== DATA TO PROCESS ==
================================

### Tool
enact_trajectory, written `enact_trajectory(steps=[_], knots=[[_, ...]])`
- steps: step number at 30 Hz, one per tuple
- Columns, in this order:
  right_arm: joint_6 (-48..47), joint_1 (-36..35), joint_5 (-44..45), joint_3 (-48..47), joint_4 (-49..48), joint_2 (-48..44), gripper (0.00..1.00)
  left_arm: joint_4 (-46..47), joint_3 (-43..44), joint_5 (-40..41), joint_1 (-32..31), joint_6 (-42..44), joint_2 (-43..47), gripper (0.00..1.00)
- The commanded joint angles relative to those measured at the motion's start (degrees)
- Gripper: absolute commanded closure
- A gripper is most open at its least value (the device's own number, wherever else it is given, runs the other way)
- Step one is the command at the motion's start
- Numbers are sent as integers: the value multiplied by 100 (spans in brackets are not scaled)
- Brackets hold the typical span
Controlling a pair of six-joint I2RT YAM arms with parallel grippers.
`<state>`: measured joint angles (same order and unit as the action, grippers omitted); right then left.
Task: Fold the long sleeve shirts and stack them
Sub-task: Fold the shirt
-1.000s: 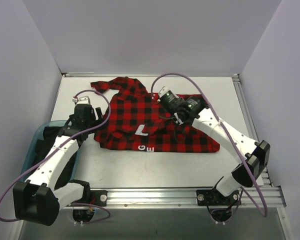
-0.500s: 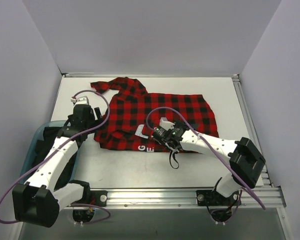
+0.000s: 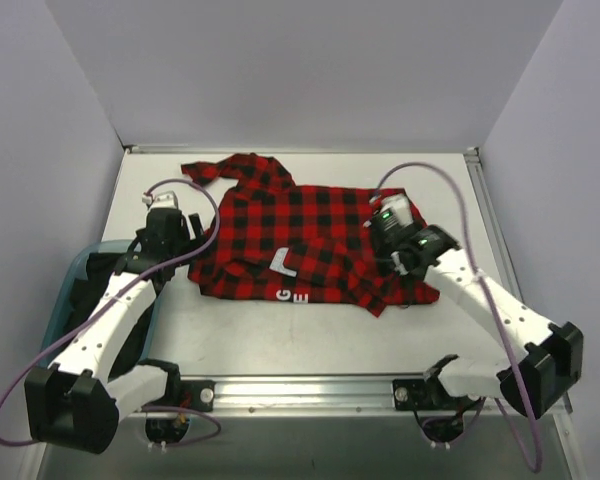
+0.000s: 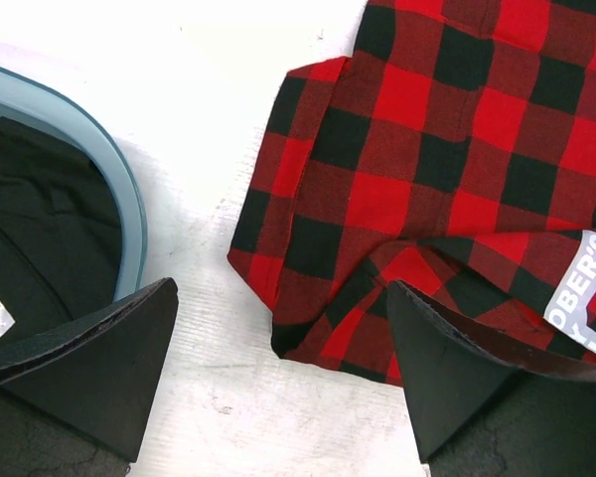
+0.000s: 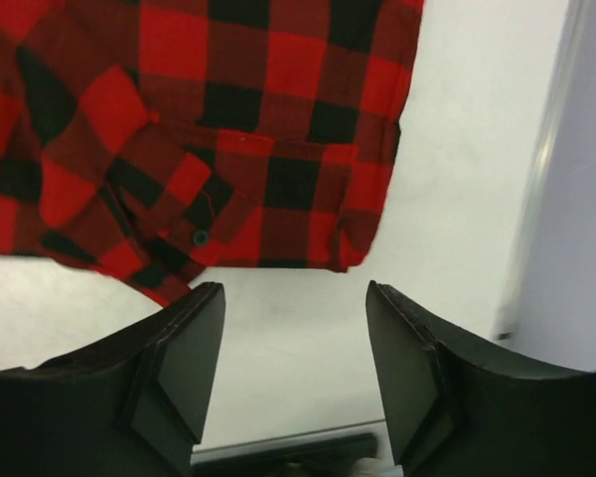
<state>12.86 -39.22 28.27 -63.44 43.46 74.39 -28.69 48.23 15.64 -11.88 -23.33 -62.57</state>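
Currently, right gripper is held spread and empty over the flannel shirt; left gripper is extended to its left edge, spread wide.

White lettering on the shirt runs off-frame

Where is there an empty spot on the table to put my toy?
Bare white table lies between the hem of the red-and-black checked flannel shirt and the silver metal rail, and in the far right corner. The left is crowded: blue-rimmed bin, left arm, shirt edge.
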Motion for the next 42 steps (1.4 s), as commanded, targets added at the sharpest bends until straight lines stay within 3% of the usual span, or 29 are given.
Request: enact_trajectory(steps=[1, 2, 5, 10, 19, 26, 33, 42], knots=[[1295, 1019, -1900, 568, -545, -853, 43, 223, -41, -184, 28, 13, 78, 4], [1411, 1674, -2574, 996, -732, -978, 44, 241, -41, -254, 19, 22, 60, 5], [1954, 2687, -3788, 1787, -1444, -1207, 50, 311, -59, -473, 10, 39, 17, 5], [2589, 3377, -4830, 2757, -2857, -1164, 56, 311, -50, -562, 10, 48, -45, 5], [3345, 3764, -4691, 3601, -4258, -769, 57, 329, -50, -606, 10, 66, -98, 5], [3434, 3808, -4173, 3803, -4214, -663, 53, 337, -42, -588, 10, 74, -115, 4], [3337, 3808, -4295, 3874, -4485, -312, 49, 329, -33, -606, 19, 74, -133, 5], [3223, 3808, -4603, 3795, -4742, -153, 54, 337, -42, -597, 28, 74, -116, 5]])
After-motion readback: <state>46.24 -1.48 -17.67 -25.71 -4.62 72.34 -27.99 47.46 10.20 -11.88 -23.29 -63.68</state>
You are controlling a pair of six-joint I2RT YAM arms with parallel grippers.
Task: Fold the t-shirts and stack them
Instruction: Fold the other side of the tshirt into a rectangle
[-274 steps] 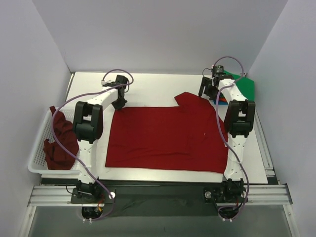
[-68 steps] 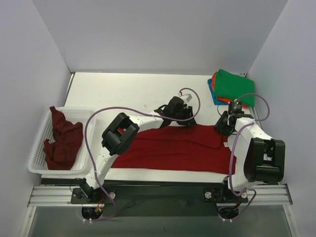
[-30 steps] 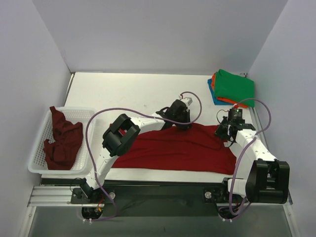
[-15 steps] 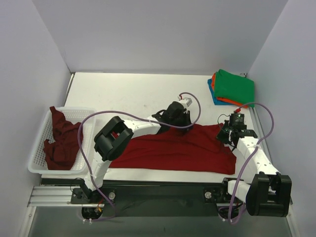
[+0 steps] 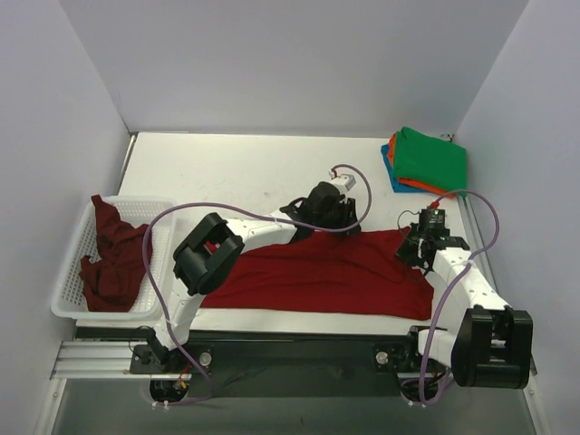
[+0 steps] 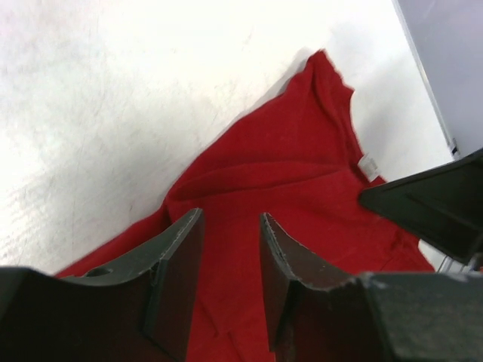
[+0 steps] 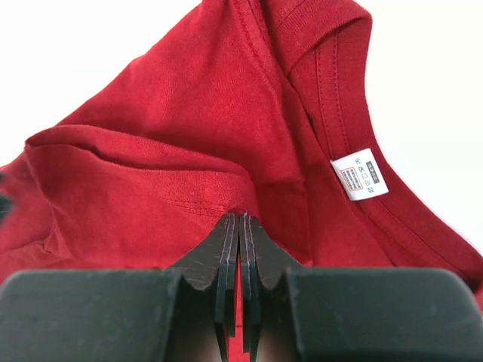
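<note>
Two arms over one red t-shirt (image 5: 317, 281), which lies in a long band across the near part of the white table (image 5: 227, 172). Top view: my left gripper (image 5: 324, 222) is at the shirt's far edge, mid-table. My right gripper (image 5: 415, 249) is on its right end, by the collar. Maroon t-shirt (image 5: 113, 258) is bunched in the white mesh basket (image 5: 68, 308), far left. Folded stack is at the far right corner: green t-shirt (image 5: 430, 159) on top, orange t-shirt (image 5: 421, 187) and blue t-shirt (image 5: 391, 175) edges showing under it.

Left wrist: my left gripper (image 6: 231, 219) has its fingers apart with nothing between them. The red t-shirt (image 6: 302, 151) is below, with a ridge of cloth just past the tips, and its white label (image 6: 368, 166) is to the right.

Right wrist: my right gripper (image 7: 239, 220) has its fingers pressed flat together, tips right at a folded hem of the red t-shirt (image 7: 189, 113). I cannot tell if cloth is pinched. The collar (image 7: 339, 68) and white label (image 7: 361, 177) are to the right.
</note>
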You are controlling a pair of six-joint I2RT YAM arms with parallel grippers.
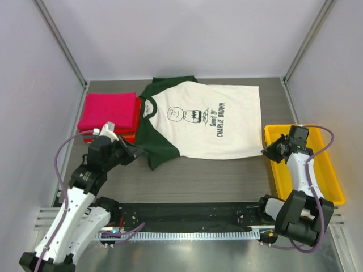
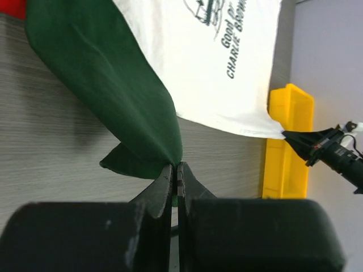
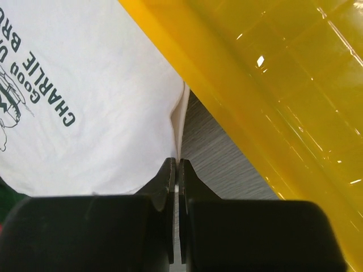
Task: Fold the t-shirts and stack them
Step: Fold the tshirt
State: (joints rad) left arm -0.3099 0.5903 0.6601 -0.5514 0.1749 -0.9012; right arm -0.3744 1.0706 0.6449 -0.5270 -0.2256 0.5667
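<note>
The cream t-shirt [image 1: 215,122] lies flat mid-table with its long axis running left to right: collar to the left, hem toward the yellow tray [image 1: 332,181]. The left gripper [image 2: 176,168] pinches the green sleeve [image 2: 108,85]. The right gripper [image 3: 176,162] pinches the hem's near corner, just beside the tray wall. At far left a folded pink shirt [image 1: 108,110] sits on a red shirt [image 1: 129,137]. The right arm [image 1: 300,164] hangs over the tray, hiding much of its floor, so I can't tell what it holds.

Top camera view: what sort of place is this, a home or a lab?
Likely a lab test cell: plain white walls on metal posts, a grey table, and robot arms bolted to a rail at its edge.
</note>
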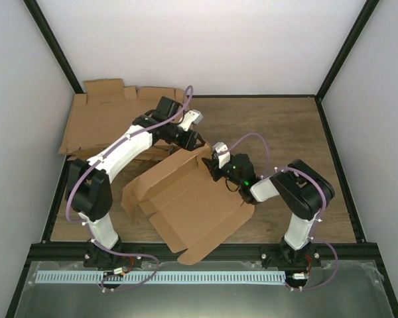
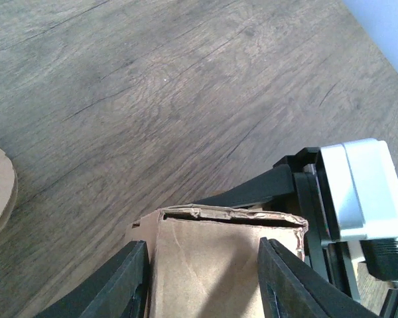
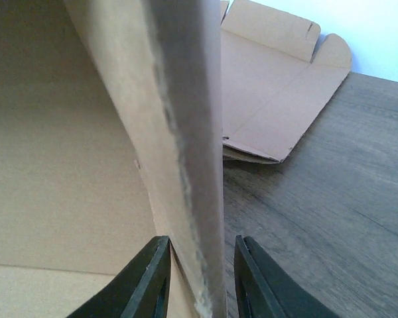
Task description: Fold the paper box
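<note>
The box [image 1: 186,205] lies half folded at the middle of the table [image 1: 285,132], one raised wall inside the half-open left gripper [image 2: 202,246], whose hold I cannot tell, another loose inside the slightly open right gripper [image 3: 199,242], so both walls may fall flat.

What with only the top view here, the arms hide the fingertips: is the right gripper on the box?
Observer: In its wrist view the right gripper sits astride an upright wall of the box, with the wall's edge between the fingers.
Operator: Clamped?
Observer: Seemingly not; a thin gap shows beside one finger.
Operator: And the left?
Observer: The left gripper has a doubled flap filling the space between its fingers; whether it grips is unclear.
</note>
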Robot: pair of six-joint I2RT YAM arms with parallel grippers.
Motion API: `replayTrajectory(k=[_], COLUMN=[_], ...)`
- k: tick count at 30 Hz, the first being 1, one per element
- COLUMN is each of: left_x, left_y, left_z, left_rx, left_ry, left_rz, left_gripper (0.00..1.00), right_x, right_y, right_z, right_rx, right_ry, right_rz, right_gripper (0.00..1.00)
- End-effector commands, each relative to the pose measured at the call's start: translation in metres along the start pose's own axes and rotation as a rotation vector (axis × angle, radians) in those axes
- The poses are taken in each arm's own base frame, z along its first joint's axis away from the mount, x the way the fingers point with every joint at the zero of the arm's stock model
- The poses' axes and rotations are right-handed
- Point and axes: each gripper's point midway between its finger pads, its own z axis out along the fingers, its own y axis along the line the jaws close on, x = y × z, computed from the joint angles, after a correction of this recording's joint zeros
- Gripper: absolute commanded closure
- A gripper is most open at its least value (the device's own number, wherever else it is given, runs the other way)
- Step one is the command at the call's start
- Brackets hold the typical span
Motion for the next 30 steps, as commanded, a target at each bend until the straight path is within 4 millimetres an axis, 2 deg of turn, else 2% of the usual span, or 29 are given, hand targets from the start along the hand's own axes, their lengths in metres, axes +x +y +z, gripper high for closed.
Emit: replayTrajectory(k=[1, 13, 18, 21, 23, 27, 30], left_x=[0.017, 0.025, 0.028, 0.029, 0.03, 0.031, 0.032], left_y=[0.009, 0.005, 0.007, 0.007, 0.007, 0.006, 0.006], left_z=[0.012, 0.015, 0.015, 0.016, 0.016, 0.015, 0.014], left_rx=[-0.004, 0.025, 0.019, 0.019, 0.019, 0.022, 0.022], left_ry=[0.052, 0.079, 0.084, 0.086, 0.087, 0.086, 0.084], left_rz=[-0.018, -0.032, -0.037, -0.039, -0.039, -0.039, -0.038], left_gripper=[0.53, 0.54, 0.54, 0.54, 0.54, 0.54, 0.54], right_x=[-0.006, -0.01, -0.008, -0.007, -0.005, -0.006, -0.013], right_y=[0.004, -0.004, -0.013, -0.017, -0.018, -0.016, -0.012], right_z=[0.006, 0.03, 0.033, 0.033, 0.033, 0.03, 0.029], right_rx=[-0.009, 0.078, 0.177, 0.226, 0.238, 0.229, 0.208], right_ry=[-0.047, -0.076, -0.076, -0.069, -0.055, -0.056, -0.072], right_rz=[-0.003, -0.034, -0.035, -0.03, -0.034, -0.036, -0.044], right_gripper=[0.69, 0.69, 0.97, 0.99, 0.98, 0.77, 0.69])
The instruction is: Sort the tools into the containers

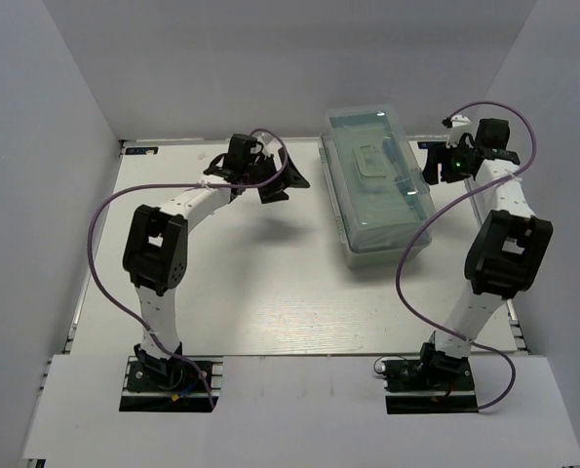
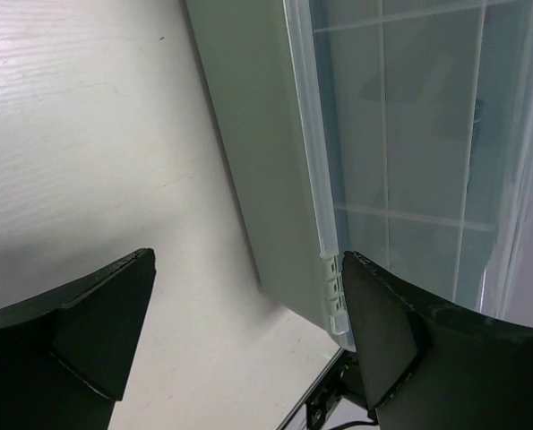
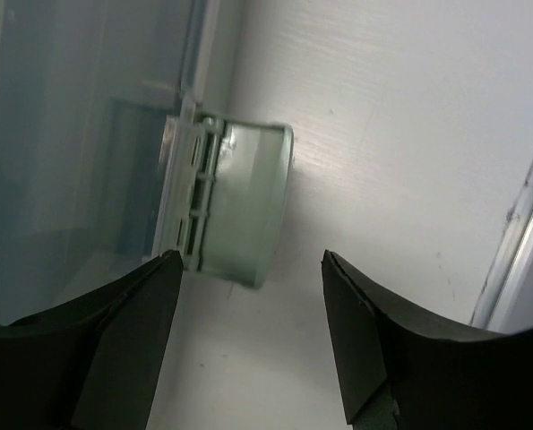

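Top external view shows me the mint-green toolbox [image 1: 379, 185], lid closed, on the table [image 1: 270, 292] at about 1 o'clock from its centre. My left gripper [image 2: 246, 269] hangs at the box's 9 o'clock side, just beside its long wall, jaws spread wide and gripping nothing. My right gripper [image 3: 250, 264] is at the 3 o'clock side near a rounded corner, fingers parted and empty.
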Robot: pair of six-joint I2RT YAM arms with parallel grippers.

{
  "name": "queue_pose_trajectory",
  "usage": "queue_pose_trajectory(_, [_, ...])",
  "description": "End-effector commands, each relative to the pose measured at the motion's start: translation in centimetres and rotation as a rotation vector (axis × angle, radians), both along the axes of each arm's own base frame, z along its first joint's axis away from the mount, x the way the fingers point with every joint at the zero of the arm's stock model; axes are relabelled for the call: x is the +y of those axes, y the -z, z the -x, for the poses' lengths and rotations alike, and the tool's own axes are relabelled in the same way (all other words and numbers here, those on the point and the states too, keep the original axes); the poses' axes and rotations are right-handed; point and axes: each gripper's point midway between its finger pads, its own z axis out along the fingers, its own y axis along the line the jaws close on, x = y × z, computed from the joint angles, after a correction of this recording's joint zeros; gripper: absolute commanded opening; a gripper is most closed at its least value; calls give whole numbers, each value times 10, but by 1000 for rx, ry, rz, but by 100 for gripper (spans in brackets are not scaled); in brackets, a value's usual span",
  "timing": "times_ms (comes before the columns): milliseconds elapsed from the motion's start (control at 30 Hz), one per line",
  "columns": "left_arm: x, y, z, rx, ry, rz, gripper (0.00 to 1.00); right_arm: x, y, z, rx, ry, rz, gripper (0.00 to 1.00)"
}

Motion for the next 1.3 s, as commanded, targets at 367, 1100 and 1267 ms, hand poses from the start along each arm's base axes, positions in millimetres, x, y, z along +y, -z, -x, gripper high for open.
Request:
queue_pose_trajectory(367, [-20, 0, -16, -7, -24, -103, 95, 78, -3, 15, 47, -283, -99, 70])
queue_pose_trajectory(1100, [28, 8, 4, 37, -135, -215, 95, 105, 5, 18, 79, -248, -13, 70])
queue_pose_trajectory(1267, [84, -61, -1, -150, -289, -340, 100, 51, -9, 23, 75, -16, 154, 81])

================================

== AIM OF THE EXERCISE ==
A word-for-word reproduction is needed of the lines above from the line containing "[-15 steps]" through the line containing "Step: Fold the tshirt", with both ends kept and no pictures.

== RESPONSE TO THE EXERCISE ==
[-15 steps] 
[+0 steps] 
[+0 steps] 
[+0 steps] 
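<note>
Two arms over one red t-shirt (image 5: 317, 281), which lies in a long band across the near part of the white table (image 5: 227, 172). Top view: my left gripper (image 5: 324, 222) is at the shirt's far edge, mid-table. My right gripper (image 5: 415, 249) is on its right end, by the collar. Maroon t-shirt (image 5: 113, 258) is bunched in the white mesh basket (image 5: 68, 308), far left. Folded stack is at the far right corner: green t-shirt (image 5: 430, 159) on top, orange t-shirt (image 5: 421, 187) and blue t-shirt (image 5: 391, 175) edges showing under it.

Left wrist: my left gripper (image 6: 231, 219) has its fingers apart with nothing between them. The red t-shirt (image 6: 302, 151) is below, with a ridge of cloth just past the tips, and its white label (image 6: 368, 166) is to the right.

Right wrist: my right gripper (image 7: 239, 220) has its fingers pressed flat together, tips right at a folded hem of the red t-shirt (image 7: 189, 113). I cannot tell if cloth is pinched. The collar (image 7: 339, 68) and white label (image 7: 361, 177) are to the right.
</note>
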You are controlling a pair of six-joint I2RT YAM arms with parallel grippers.
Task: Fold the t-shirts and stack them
Step: Fold the tshirt

This exercise is complete.